What you need to do
In the material below, which lines hold the word "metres"? Pick each one out.

*** Recorded information ***

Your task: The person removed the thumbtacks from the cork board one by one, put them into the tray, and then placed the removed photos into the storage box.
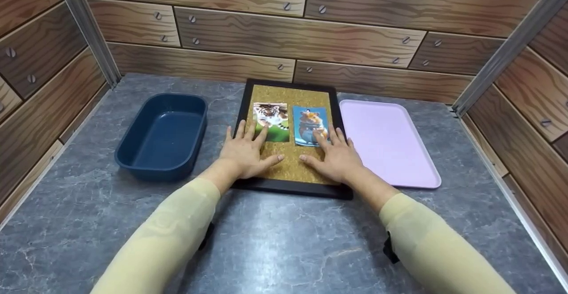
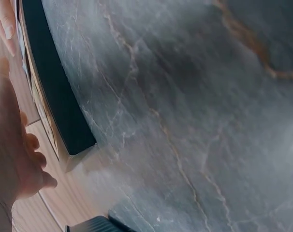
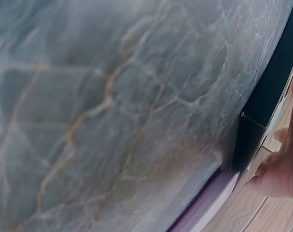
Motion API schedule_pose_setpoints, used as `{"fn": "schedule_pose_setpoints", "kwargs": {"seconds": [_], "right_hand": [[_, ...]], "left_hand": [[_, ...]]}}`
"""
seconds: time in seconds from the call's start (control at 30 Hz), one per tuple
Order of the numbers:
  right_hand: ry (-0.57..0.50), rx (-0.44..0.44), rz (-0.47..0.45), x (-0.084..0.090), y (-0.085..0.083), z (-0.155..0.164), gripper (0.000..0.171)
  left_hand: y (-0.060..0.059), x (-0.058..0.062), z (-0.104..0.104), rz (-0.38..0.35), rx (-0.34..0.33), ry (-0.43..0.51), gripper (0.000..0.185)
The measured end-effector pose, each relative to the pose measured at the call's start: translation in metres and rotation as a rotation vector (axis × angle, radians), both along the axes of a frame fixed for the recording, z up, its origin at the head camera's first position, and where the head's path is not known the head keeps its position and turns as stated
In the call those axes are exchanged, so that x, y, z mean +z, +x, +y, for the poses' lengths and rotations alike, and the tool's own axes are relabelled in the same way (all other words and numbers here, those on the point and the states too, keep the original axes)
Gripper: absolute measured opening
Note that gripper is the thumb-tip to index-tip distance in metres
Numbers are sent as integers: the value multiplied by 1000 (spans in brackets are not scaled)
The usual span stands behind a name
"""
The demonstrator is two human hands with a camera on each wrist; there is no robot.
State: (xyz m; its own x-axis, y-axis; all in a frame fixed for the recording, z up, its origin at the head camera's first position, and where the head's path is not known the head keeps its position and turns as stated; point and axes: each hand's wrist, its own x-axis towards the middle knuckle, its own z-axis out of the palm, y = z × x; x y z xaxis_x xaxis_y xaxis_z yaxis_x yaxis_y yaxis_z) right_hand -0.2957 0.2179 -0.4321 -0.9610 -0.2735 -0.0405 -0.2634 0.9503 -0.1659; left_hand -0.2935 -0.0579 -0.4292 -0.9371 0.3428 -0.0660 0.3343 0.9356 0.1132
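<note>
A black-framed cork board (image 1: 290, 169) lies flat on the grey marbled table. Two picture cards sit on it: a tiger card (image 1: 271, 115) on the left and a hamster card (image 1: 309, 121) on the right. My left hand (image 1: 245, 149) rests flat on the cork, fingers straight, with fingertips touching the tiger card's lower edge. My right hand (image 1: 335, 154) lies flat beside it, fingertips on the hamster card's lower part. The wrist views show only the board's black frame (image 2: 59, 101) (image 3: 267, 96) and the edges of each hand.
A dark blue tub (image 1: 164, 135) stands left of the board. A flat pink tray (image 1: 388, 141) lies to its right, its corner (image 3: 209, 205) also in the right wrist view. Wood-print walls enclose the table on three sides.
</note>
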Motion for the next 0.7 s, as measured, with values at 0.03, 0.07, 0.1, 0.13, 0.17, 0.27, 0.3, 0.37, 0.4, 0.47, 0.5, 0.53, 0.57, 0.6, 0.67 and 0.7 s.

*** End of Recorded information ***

Your solution
The measured end-effector pose, each relative to the pose measured at the call's start: translation in metres and rotation as a rotation vector (axis × angle, radians), both along the axes of a frame fixed for the recording, z up, its origin at the head camera's first position, and where the head's path is not known the head keeps its position and turns as stated
Note that gripper is the thumb-tip to index-tip distance in metres

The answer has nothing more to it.